In 1995, ecologists collected a single specimen of the aquatic insect in the River Dee near the Wales-England boundary, the species’ only known refuge. For the next two decades, every survey there failed to find another of the stonefly, which is only about a half an inch long.
“There had been so much work done to refind this beast,” said Craig Macadam, conservation director at the Invertebrate Conservation Trust, more commonly known as Buglife, a charity in Britain. “We were all beginning to give up hope.”
Small, isolated populations of stoneflies reside in pristine brooks, where they are vulnerable to pollution and habitat fragmentation. Scientists have described stoneflies as one of the most threatened insect groups, one that has experienced high extinction rates in recent decades.

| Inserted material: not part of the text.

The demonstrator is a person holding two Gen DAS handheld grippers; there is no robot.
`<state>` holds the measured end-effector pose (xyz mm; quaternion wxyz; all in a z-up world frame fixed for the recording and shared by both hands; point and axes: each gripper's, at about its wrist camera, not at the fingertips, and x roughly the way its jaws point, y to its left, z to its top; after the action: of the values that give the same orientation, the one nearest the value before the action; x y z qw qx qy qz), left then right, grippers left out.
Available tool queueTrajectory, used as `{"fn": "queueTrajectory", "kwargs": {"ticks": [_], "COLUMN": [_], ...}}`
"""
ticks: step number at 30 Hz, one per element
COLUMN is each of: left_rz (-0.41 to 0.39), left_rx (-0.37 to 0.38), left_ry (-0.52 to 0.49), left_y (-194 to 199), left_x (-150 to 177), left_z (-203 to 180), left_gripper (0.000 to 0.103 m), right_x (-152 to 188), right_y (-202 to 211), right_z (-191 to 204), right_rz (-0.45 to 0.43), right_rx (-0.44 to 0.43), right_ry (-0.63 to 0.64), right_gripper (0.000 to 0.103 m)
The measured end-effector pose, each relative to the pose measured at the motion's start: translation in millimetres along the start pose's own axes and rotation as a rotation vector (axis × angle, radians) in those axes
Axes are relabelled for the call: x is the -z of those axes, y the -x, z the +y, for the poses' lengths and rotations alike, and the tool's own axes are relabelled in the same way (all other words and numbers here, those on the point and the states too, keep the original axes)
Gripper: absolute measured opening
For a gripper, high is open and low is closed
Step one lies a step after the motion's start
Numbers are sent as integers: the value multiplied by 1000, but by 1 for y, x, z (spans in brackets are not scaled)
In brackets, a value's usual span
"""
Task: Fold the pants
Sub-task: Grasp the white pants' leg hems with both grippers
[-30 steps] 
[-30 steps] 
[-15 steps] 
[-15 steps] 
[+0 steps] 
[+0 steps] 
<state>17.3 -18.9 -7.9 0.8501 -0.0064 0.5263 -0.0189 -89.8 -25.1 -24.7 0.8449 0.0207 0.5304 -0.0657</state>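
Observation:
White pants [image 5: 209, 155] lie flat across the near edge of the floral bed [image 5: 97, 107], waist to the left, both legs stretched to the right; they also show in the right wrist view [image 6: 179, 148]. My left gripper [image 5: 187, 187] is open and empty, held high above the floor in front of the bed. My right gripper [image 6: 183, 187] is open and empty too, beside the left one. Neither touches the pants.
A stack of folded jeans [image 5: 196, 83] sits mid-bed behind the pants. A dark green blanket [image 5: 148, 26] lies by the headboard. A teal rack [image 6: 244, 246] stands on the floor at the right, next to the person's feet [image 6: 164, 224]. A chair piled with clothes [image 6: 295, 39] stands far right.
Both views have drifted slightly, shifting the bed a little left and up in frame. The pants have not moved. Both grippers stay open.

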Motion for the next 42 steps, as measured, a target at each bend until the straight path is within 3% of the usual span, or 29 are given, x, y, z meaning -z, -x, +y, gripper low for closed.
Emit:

Even among the numerous species of its family, the scarce yellow sally stonefly (“scarce” is part of its name) is noted for its rarity, said John Davy-Bowker, a freshwater biologist who has surveyed the insect’s population since the 1990s. Without any new evidence of its survival in the River Dee, the scarce yellow sally stonefly would be declared locally extinct, Mr. Macadam said; it already had vanished from an assortment of European countries.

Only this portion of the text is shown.